A Python package to generate fake tabular data. Get data in pandas dataframe or export to Parquet, DeltaLake, Csv, Json, Excel or Sql

Project description

Table Faker

screenshoot tablefaker is a versatile Python package that enables effortless generation of realistic yet synthetic table data for various applications. Whether you need test data for software development, this tool simplifies the process with an intuitive schema definition in YAML format.

Key Features

  • Schema Definition: Define your table schema using a simple YAML file, specifying column names, data types, fake data generation logic, and relationships.
  • Faker & Randomization: Utilize the Faker library and random data generation to create authentic-looking synthetic data.
  • Multiple Table Support: Create multiple tables with different schemas and data generation logic in a single YAML file. Define relationships between tables for foreign keys and primary keys.
  • Multiple Output Formats:
    • Pandas DataFrame
    • SQL insert script
    • CSV
    • Parquet
    • JSON
    • Excel
    • Delta Lake

Installation

pip install tablefaker

Example Yaml File

version: 1
config:
  locale: en_US
  python_import:
    - dateutil
tables:
  - table_name: person
    row_count: 10
    start_row_id: 101                               # you can set row_id starting point
    export_file_count: 3                           # you can set export file count (dominant to export_file_row_count)
    columns:
      - column_name: id
        data: row_id                                # row_id is a built-in function
        is_primary_key: true                        # define primary key to use as a foreign key
      - column_name: first_name
        data: fake.first_name()                     # faker function
        type: string
      - column_name: last_name
        data: fake.last_name()
        type: string
      - column_name: full_name
        data: first_name + " " + last_name           # use a column to generate a new column
        is_primary_key: true
      - column_name: age
        data: fake.random_int(18, 90)
        type: int32
      - column_name: street_address
        data: fake.street_address()
      - column_name: city
        data: fake.city()
      - column_name: state_abbr
        data: fake.state_abbr()
      - column_name: postcode
        data: fake.postcode()
      - column_name: gender
        data: random.choice(["male", "female"])     # random.choice is a built-in function
        null_percentage: 0.5                        # null_percentage is a built-in function
      - column_name: left_handed
        data: fake.pybool()
      - column_name: today
        data: datetime.today().strftime('%Y-%m-%d') # datetime package is available by default
      - column_name: easter_date
        data: dateutil.easter.easter(2025).strftime('%Y-%m-%d') # python package you need to import in python_import
      - column_name: discount_eligibility           # custom python function
      data: |
        if age < 25 or age > 60:
          return True
        else:
          return False
  - table_name: employee
    row_count: 10
    export_file_row_count: 60                      # you can set export file row count
    columns:
      - column_name: id
        data: row_id
      - column_name: person_id
        data: foreign_key("person", "id")          # get primary key from another table
      - column_name: full_name
        data: foreign_key("person", "full_name")
      - column_name: hire_date
        data: fake.date_between()
        type: string
      - column_name: title
        data: random.choice(["engineer", "senior engineer", "principal engineer", "director", "senior director", "manager", "vice president", "president"])
      - column_name: salary
        data: None #NULL
        type: float
      - column_name: height
        data: r"170 cm" #string
      - column_name: weight
        data: 150 #number
      - column_name: school
        data: fake.school_name() # custom provider
      - column_name: level
        data: get_level() # custom function

full yml example

Data Generation

You can define your dummy data generation logic in a Python function. The Faker, random and datetime packages are pre-imported and ready to use.

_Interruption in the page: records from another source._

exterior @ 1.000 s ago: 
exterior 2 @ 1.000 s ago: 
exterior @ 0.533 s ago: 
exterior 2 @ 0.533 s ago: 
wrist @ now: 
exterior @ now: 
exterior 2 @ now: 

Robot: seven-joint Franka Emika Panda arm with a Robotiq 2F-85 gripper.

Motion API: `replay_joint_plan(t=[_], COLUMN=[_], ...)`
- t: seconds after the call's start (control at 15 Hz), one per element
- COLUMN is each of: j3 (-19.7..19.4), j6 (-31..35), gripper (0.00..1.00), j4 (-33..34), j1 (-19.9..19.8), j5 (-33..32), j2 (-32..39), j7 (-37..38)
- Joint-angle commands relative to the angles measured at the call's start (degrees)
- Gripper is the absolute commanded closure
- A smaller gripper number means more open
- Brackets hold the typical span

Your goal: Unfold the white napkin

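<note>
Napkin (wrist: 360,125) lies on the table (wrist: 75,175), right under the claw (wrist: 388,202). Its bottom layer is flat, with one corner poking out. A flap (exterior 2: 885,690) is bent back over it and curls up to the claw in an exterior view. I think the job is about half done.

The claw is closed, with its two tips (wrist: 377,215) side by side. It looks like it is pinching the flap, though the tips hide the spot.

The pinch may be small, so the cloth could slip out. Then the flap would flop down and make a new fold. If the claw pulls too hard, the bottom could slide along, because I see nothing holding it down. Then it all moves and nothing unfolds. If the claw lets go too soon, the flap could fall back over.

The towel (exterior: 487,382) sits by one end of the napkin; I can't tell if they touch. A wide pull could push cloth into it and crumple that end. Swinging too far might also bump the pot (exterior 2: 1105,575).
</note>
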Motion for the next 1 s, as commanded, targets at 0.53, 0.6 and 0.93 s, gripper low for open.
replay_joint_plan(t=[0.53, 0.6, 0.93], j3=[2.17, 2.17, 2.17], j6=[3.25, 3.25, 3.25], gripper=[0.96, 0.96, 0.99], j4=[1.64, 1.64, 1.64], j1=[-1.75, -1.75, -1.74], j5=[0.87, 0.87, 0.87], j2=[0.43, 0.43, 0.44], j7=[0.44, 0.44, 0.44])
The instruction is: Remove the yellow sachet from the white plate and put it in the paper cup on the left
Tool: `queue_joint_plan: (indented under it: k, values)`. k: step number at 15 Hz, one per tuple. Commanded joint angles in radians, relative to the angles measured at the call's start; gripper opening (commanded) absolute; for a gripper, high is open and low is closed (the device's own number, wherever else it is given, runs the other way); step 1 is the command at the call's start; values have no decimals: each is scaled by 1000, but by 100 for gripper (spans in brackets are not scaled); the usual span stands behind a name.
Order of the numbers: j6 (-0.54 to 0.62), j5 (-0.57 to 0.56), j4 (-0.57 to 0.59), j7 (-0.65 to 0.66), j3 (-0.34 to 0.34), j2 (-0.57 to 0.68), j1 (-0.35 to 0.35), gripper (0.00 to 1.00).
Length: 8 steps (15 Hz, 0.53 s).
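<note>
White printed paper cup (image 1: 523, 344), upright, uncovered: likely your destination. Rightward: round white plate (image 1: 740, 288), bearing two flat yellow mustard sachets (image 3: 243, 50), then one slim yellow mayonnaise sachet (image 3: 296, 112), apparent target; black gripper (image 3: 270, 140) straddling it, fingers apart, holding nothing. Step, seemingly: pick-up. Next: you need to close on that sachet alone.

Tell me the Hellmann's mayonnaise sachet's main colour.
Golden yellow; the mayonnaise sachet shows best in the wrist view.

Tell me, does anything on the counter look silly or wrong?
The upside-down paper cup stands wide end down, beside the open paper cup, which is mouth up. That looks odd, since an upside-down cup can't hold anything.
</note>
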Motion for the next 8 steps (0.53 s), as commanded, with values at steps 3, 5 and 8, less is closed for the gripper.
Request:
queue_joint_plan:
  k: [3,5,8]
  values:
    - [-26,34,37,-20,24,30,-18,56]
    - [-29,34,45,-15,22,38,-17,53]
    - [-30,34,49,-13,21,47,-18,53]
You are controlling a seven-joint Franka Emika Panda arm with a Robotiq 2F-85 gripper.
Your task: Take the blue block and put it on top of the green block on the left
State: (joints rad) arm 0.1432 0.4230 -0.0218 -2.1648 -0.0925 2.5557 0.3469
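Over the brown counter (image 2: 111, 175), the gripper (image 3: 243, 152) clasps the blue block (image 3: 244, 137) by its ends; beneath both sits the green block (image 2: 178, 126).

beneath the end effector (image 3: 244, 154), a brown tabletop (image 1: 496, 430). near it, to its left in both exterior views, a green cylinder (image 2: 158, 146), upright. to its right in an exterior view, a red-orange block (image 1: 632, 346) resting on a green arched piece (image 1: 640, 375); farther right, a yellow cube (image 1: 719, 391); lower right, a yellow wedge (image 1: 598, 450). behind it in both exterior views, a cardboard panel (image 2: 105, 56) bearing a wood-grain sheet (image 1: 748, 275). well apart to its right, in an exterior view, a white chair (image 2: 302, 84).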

  • Use the Faker package for realistic data, e.g., fake.first_name() or fake.random_int(1, 10).
  • Use the random package for basic randomness, e.g., random.choice(["male", "female"]).
  • Use the datetime package for current date and time, e.g., datetime.today().strftime('%Y-%m-%d').
  • You can use a column to generate a new column, e.g., first_name + " " + last_name.
  • Use is_primary_key to define a primary key, e.g., is_primary_key: true.
  • Use foreign_key to get a primary key from another table, e.g., foreign_key("person", "id"). If you use multiple foreign key functions, you will get the primary key values from the same row.

You can write your logic in a single line or multiple lines, depending on your preference. A built-in function, row_id, provides a unique integer for each row. You can specify row_id starting point using the start_row_id keyword.

In addition, you have control over how your data is exported:

  • export_file_count: This keyword lets you specify the total number of output files to generate. It's especially useful when you need to split a large dataset into multiple, more manageable files.
  • export_file_row_count: Use this keyword to set the maximum number of rows that each exported file should contain. This ensures that each file remains within a desired size limit and is easier to handle.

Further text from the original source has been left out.